Q&A: Mark Jarrett on Security Best Practices for Small and Large Health Systems Alike
Dr. Mark Jarrett, senior vice president and chief quality officer at Northwell Health in New Hyde Park, N.Y., believes that large health systems should have more leeway to help smaller organizations meet their cybersecurity needs. Here, HealthTech speaks with Jarrett about how government can help stimulate such efforts.
HEALTHTECH: What are the biggest cybersecurity threats facing your organization and the industry?
JARRETT: Ransomware has now become the biggest threat because it prevents access to electronic information. You may have data backed up, but it still results in downtime.
Identity theft has become a major issue. People can sell stolen identities, and those who buy them can receive care based on the false information. They can get a coronary bypass surgery and $75,000 worth of care, and no one will pay for it.
Another area I worry about is denial of service. If a nefarious person or nation-state executed a large denial of service, all our systems could go down.
Not only would it be a problem for delivering care because you wouldn’t have electronic records available, but you wouldn’t even be able to communicate. Even if you went to paper, most of us have phones, which are Voice over IP-based. And people are using texting and email. All that would be knocked out.
Hackers also pose a risk to medical devices, such as intravenous pumps in a hospital, pacemakers or insulin pumps.
SIGN UP: Get more news from the HealthTech newsletter in your inbox every two weeks
HEALTHTECH: What is your strategy for staying prepared in the face of constantly changing threats?
JARRETT: As a large health system, we’re fortunate to have an extensive staff to work on cybersecurity.
We can afford to maintain a large number of contracts with companies that provide firewalls and other tools. We also have remote backup of all our systems. Teaching cyberhygiene is also critical.
HEALTHTECH: What are your major cybersecurity projects and priorities for the next year?
JARRETT: Staff education is a big one because phishing is a major problem.
We also must maintain vigilance and obtain as much information as we can to be prepared — especially after WannaCry. We also must look closely at software updates.
We must develop better protocols to make sure we can run more efficient tests.
We’re also running tabletop drills.
HEALTHTECH: The healthcare industry is an early adopter of Internet of Things technology. How are you securing medical devices?

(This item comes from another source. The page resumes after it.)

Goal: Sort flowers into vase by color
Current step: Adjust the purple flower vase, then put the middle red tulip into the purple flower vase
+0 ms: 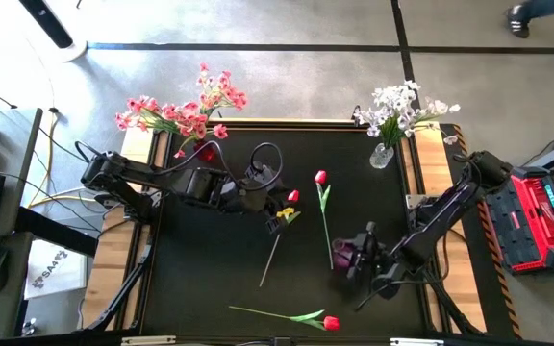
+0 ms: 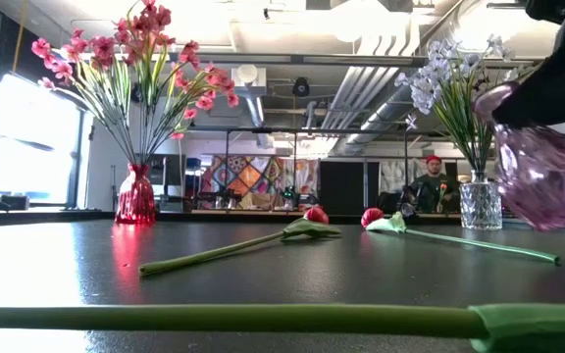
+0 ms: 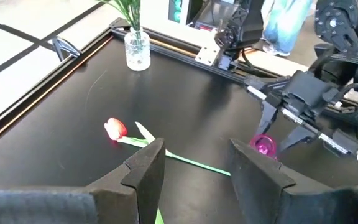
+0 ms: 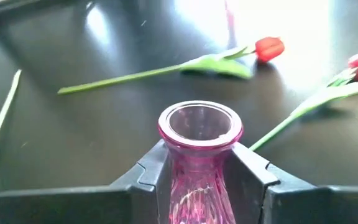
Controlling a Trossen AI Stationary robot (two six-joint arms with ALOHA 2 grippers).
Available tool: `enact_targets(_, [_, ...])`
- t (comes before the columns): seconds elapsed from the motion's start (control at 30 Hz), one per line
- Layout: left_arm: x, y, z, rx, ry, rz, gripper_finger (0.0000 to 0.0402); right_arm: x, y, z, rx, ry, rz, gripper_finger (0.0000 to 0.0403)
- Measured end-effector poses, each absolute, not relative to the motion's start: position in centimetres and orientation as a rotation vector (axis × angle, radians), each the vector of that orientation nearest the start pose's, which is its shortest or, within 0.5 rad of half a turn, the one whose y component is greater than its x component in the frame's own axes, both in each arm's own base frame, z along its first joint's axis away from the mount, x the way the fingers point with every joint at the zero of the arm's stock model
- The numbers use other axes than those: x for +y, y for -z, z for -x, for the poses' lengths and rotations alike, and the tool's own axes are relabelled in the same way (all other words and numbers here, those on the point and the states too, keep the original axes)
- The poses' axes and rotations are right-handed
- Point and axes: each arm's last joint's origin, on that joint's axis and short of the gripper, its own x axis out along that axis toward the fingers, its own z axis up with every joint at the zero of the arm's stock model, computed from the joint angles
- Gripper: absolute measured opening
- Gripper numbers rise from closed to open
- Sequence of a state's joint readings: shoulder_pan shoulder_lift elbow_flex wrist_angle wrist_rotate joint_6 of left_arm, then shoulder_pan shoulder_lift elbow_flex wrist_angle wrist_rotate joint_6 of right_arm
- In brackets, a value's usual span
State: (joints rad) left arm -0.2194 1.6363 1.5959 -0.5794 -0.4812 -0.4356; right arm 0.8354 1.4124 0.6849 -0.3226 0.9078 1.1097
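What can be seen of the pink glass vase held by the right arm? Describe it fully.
The pink glass vase is clear, tinted magenta, with a round open mouth, a thick lip, a narrow neck and a patterned body that swells lower down. It is empty. The right end effector is shut on its neck, one finger on each side. In the low view the vase hangs tilted above the black table, touching nothing else. From above it sits right of centre, beside a red tulip's stem.
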Motion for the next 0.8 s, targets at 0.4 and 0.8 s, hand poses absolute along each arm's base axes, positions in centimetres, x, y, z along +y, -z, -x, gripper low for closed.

JARRETT: We only purchase equipment that runs software that can be patched. We’re also trying to phase out any equipment that has software that’s no longer supported.
It’s a matter of recognizing and getting rid of outdated tools and replacing them. That’s not easy because equipment is a capital expense and often still works fine, but it’s necessary because of the software vulnerabilities.
HEALTHTECH: Let’s talk about the HHS task force. What are your key takeaways?
JARRETT: The biggest thing is that half of healthcare is still done by mom-and-pop shops, small practices and small critical-access hospitals who can’t afford or find the right cybersecurity resources in terms of people. What we talked about is that the government should loosen some of the anti-kickback statutes to allow regional consortia of large health systems to provide cybersecurity support to small physician practices and small hospitals that don’t belong to a system.
It’s really trying to figure out how we can leverage the expertise of a large system with the resources to help others without it being a conflict of interest or a kickback.
We also discussed the huge number of legacy systems. We have to figure out how to give hospitals the capital to retire some of these systems and implement newer technology. Places may have old medical management and lab systems that work, but they’re outdated. To rip them out and deploy something new costs a lot of money.
But it’s not just the cost of software that’s the issue. It’s testing and making sure it works without breaking everything else.
Somebody gave the example of what the government did with “cash for clunkers,” when three car manufacturers were running into economic problems. The program was designed to encourage people to buy new cars and stimulate sales. I don’t know if that’s the answer, but we have to think outside the box. As long as we have so many legacy systems and this patchwork of software, it’s going to be harder to protect them.
HEALTHTECH: How do you strike a balance with security best practices between smaller and larger organizations?
JARRETT: It’s not easy. In the task force, we suggested a single, comprehensive approach. It can’t be a separate approach.
HEALTHTECH: What has been the report’s impact on the industry?
JARRETT: There is now a task force looking to see how we can implement our findings. That doesn’t mean it will happen tomorrow, but I think we’re headed in the right direction.
We would like to go faster, but due to financial and intellectual capital, I don’t know if we can. It’s not like the financial industry, where you have very few people who have to look at people’s records. In healthcare, the whole goal is to give lots of people access.
Think about how many people enter a patient’s medical record. When you’re at a hospital, you have nurses, patient care assistants, pharmacists, radiologists and doctors. We are a different industry. The key to good healthcare is open access, but it has to be protected open access.
HEALTHTECH: From your experience on the task force, what have you learned and taken back to your organization?
JARRETT: I brought back more sources of information and contacts that we can interact with to make our system stronger.
This Q&A is part of the IT Guardians at the Virtual Gate series of interviews with top experts in healthcare cybersecurity.